Organizations need to be concerned about the loss of valuable employees while complying with immigration laws.

November 16, 2017

From SHRM.org.

ALEXANDRIA, Va. – Since President Donald Trump's announcement rescinding the Deferred Action for Childhood Arrivals (DACA) program, media focus has been on the 800,000 DACA recipients. However, there is going to be another entity affected: employers of those individuals.

Not only do organizations need to be concerned about the loss of valuable employees, but they also need to stay in compliance with immigration laws. Employees cannot legally work without proof of their identity and work authorization. Thus, when a DACA recipient's Employment Authorization Document (EAD) expires, the employer will need to discharge the worker, unless he or she has found another way to obtain work authorization, which would be very unlikely.

But don't start discharging workers prematurely. DACA recipients are currently still authorized to work legally.

So what should employers do? It all depends on the worker's EAD expiration date. Although no renewable EADs will be issued after March 5, 2018, this doesn't mean all DACA recipients will be ineligible to work after that date.

As a hypothetical example: DACA employee Jose has an EAD that expires on March 4, 2018. He can renew his DACA status and EAD (if he files a renewal by Oct. 5) and be eligible to work until about March 2020. Another employee, Mohammed, has an EAD pursuant to DACA that expires on March 6, 2018. Unfortunately, renewal of his DACA status is not an option, and so March 6 is the date his employment must terminate. Thus, employers must be observant of an EAD's expiration date.

You can tell if an employee's EAD is through DACA by checking the code on the front of the EAD card. For DACA, the code is C33.

Some employers may ask, "Why can't I just discharge DACA recipients now?" Congress may soon pass the Dream Act or some other legislation that will provide for lawful employment for DACA recipients; if this happens, employers won't have to face the issue. 

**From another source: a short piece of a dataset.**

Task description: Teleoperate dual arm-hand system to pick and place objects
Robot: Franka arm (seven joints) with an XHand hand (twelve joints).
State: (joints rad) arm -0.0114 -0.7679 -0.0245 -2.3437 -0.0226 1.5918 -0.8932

Some employers may be thinking that they will just look the other way and not terminate DACA recipients when their work authorization expires. Although it's understandable that employers would not want to hurt their DACA employees, be aware of the ramifications of this action. If an employer continues to employ a worker after his or her work authorization expires and no other work authorization is provided, the employer is subject to knowingly employing an undocumented worker. The fine for a first offense ranges from $539 to over $4,000, with a fine of over $3,000 being the most likely. If an employer has five DACA employees that it retains without work authorization, it is looking at a fine of $15,000—before Immigration and Customs Enforcement has even looked at the organization's Form I-9s for substantive violations. So, even if your heart may tell you to keep DACA recipients without work authorization, listen to your head.